I love listening to people’s family stories, perceiving the patterns we weave in our lives, and also, the deep resonance in childhood myths and fairytale.

So I was bound to leap at the chance to request this one, and be delighted by it.

Susanna Abse is a psychotherapist, who specialises in couple therapy.

These are recounting of disguised and conglomerate cases, so confidentiality is protected this way. What she has done, in connecting the type of myth or childhood story which is being presented in specific cases she dealt with, is to be able to merge and slightly change detail which might otherwise give a client a horrid shock, if they should by chance read a case they could clearly identify as their own.
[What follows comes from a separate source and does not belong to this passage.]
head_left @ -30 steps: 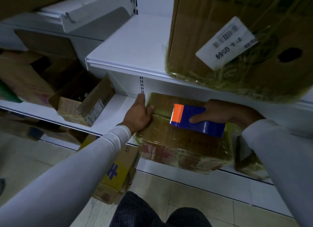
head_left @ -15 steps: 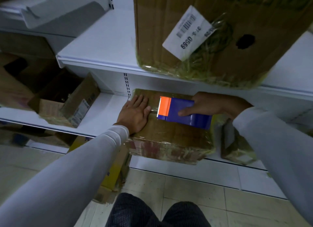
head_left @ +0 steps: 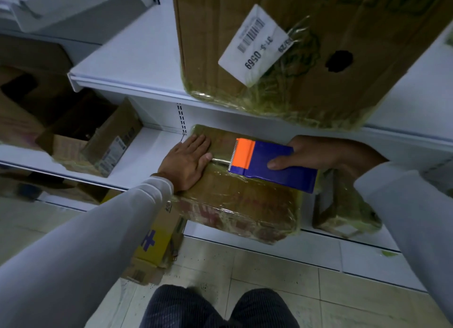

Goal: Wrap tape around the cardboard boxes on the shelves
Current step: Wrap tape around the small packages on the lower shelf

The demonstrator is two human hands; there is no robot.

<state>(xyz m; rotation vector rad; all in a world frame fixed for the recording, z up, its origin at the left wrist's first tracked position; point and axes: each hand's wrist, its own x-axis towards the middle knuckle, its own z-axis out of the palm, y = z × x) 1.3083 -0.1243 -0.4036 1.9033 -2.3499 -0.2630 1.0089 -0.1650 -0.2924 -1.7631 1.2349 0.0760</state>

As Abse points out, at the heart of fairy tales, transformations are often key.Transformation is often also what brings people to therapy and analysis – suffering and blocks which we need to move through or beyond

“The longing for transformation is at the heart of what brings people to therapy. Just as it is as the heart of the fairy tale, where a happy outcome is achieved only after the central character overcomes huge obstacles and adversity”

Obviously, psychotherapy, unlike fairy tale, cannot guarantee ‘happy outcome’, but accommodation and self-realisation, the freeing from the shackles of unaddressed repetition, may be enough

Abse writes most clearly and engagingly. Like my favourite writer in this genre, Irvin Yalom, Abse reveals the authenticity of her encounters, and picks into the rigorous SELF analysis a practitioner must bring to their work.

I’m always fascinated by how the observer affects outcomes – and indeed is part of the outcomes.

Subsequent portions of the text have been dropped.